9. Return of the German passport and reporting obligations

Under current law, the acquisition of a second nationality does not lead to an automatic reporting obligation to the German authorities. There is no institutional exchange of information between the governments of the CBI states and the German registration authorities; the granting of a second nationality is not proactively reported to Germany. There is also no obligation on the German citizen to report the acquisition of another nationality on his own initiative. Only when the German passport is renewed must the corresponding form state whether another nationality exists and by what means it was acquired.

Anyone wishing to return their German citizenship after acquiring a second passport must submit a formal waiver application in accordance with § 26 StAG. This shall be subject to proof of an already acquired other nationality; Return without a second passport would lead to statelessness and is therefore rejected. The waiver must be justified. In certain exceptional cases – for example in the case of defence or existing service obligations – the return can be refused. In consulting practice, most clients initially retain both passports and use the second nationality as a strategic option, which is activated only upon the occurrence of certain conditions – such as a legal introduction of taxation by nationality.
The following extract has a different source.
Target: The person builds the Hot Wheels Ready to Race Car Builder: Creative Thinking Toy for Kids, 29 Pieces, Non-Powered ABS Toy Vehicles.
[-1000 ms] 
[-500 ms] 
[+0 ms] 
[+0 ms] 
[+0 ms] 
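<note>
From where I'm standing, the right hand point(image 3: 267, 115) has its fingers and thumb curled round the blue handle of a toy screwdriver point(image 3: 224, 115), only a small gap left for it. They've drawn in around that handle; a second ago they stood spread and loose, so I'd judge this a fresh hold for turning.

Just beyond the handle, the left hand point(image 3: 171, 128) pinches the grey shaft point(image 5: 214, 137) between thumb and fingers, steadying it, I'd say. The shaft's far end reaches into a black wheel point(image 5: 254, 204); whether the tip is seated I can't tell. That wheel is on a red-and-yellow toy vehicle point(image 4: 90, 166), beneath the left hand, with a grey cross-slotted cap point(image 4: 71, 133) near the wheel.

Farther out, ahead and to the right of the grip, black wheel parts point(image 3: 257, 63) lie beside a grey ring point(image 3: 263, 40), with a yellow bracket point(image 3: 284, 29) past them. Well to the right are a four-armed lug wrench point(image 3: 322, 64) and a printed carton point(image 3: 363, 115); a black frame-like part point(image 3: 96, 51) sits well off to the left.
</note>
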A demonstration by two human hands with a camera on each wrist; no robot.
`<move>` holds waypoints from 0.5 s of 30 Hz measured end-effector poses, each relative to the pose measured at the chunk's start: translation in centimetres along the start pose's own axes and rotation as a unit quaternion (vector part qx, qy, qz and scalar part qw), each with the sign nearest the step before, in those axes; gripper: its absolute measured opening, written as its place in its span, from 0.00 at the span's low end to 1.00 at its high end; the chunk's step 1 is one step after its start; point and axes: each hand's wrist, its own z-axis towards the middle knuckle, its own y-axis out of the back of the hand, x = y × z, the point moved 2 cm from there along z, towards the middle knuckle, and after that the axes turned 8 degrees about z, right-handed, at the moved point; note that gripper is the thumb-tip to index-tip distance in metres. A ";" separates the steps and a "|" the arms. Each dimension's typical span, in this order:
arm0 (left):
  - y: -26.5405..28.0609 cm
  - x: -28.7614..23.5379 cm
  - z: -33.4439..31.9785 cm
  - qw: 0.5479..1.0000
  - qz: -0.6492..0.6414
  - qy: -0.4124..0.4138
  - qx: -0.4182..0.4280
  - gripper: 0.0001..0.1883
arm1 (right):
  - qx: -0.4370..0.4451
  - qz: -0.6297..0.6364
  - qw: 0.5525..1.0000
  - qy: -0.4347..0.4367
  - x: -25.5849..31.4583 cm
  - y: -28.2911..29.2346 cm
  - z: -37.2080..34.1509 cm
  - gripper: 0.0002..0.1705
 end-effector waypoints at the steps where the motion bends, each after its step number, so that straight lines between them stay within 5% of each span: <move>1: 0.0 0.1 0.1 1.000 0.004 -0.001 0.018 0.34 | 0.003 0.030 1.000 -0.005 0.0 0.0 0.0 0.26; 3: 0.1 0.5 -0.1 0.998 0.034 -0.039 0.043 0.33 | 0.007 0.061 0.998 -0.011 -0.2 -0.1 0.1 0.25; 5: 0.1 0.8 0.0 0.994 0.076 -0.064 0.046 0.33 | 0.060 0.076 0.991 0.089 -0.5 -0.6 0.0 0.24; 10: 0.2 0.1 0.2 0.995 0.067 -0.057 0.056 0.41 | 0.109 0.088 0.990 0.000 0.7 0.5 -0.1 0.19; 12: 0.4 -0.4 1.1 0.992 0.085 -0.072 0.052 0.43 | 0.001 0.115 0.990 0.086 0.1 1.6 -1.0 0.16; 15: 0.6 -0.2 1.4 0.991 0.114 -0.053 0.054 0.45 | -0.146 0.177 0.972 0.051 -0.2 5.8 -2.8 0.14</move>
Separately mentioned is the possibility to apply for a second German passport. This is permissible if professional reasons require the parallel use of two passports – for example, for frequent trips to countries with reciprocal visa restrictions (classic example: Iran stamp and USA entry) or for managers with high travel frequencies, whose first passport must be regularly deposited with an embassy for visa procedures. The second German passport is issued for ten years and does not constitute a second passport in the sense of a further nationality.
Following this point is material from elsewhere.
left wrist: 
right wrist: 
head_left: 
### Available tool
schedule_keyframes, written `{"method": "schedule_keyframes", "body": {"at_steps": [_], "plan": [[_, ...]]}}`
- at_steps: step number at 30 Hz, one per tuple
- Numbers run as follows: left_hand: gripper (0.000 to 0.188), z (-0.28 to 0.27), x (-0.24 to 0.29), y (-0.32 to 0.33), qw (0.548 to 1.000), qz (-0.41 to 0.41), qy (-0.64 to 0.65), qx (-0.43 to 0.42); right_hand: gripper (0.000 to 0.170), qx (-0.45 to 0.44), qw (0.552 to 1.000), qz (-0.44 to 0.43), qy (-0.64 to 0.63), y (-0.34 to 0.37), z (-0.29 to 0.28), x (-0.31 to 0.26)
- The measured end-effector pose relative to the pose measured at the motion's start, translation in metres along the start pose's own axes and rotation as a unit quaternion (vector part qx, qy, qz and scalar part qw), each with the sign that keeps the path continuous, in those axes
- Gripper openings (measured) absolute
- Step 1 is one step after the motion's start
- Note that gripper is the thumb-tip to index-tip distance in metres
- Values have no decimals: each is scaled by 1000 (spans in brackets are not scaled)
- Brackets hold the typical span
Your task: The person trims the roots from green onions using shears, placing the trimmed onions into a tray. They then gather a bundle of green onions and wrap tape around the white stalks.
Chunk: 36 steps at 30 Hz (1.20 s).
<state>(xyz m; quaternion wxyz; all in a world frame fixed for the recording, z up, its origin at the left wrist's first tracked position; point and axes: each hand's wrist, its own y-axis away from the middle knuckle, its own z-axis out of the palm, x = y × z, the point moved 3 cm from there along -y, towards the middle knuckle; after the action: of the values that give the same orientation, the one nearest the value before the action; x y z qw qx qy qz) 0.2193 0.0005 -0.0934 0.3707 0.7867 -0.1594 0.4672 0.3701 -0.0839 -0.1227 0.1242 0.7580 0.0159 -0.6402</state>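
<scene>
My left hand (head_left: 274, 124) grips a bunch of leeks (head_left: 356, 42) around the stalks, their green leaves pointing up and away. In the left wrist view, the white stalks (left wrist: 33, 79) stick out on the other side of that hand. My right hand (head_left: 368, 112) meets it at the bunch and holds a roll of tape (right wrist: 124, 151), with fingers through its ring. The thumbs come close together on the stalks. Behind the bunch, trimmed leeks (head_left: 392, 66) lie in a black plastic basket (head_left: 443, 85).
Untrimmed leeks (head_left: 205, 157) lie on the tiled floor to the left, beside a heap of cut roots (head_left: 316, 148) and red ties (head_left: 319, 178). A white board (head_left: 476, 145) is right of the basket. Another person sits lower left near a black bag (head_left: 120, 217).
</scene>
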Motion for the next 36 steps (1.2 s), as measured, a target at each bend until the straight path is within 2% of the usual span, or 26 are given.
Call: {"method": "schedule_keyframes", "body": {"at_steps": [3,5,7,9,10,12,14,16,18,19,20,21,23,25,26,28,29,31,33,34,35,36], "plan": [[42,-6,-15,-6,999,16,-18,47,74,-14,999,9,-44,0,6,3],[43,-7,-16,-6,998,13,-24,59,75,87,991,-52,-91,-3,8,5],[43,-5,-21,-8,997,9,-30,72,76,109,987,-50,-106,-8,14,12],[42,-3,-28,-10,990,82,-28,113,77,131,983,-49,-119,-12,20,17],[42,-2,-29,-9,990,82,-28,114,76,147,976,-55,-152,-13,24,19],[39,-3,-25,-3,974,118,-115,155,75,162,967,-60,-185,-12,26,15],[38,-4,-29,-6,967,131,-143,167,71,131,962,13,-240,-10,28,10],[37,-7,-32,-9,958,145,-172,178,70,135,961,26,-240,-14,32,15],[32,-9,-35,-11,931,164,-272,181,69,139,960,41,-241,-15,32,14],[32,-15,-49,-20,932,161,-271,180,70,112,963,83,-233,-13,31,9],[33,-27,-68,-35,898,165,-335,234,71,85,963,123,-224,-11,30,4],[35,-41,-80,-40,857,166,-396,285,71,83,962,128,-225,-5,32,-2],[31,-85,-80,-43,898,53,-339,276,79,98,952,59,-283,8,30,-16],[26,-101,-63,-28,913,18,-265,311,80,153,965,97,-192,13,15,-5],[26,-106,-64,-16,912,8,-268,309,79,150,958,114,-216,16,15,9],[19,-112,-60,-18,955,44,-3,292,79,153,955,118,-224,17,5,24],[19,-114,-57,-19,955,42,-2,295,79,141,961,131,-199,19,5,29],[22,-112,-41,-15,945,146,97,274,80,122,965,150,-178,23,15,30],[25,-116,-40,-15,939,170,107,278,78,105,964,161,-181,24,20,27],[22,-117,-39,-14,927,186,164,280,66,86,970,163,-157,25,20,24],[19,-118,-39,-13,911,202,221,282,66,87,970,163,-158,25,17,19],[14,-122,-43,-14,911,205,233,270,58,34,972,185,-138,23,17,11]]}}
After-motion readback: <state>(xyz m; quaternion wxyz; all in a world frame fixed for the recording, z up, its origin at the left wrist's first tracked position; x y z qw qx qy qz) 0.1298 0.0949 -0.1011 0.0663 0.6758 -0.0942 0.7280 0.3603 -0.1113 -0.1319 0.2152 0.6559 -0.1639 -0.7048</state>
10. Conclusion: The second passport as a tax and entrepreneurial plan B

The reform of the Nationality Act in June 2024 made it much easier to obtain a second passport for German citizens. From a tax point of view, a second passport gives German entrepreneurs the option to free themselves in the long term from the access area of certain German tax incidents – in particular with regard to the extended limited income tax liability pursuant to § 2 AStG, the continuing inheritance and gift tax liability as well as a possible future taxation according to nationality. A prerequisite for the return of German citizenship is always the prior acquisition of another passport.

Citizenship-by-investment programs available on the market vary considerably in terms of price, travel freedom and reputation. While the Caribbean states offer a high level of travel freedom, including the Schengen area, for investment amounts starting at around $200,000, programs such as São Tomé and Príncipe, starting at around $90,000, are cheaper but offer significantly more limited global mobility. The selection of the appropriate program should always be made in the light of the individual objective – plan B, tax design, succession planning or combination.

In the overall view, the second passport is not an isolated tax design instrument, but a strategic component within a comprehensive asset and succession planning. The decision for or against a second passport should therefore not be made in isolation, but should be assessed in conjunction with other arrangements – such as the family foundation, the transformation into a partnership, the holding structure or a tax-optimized move to Dubai.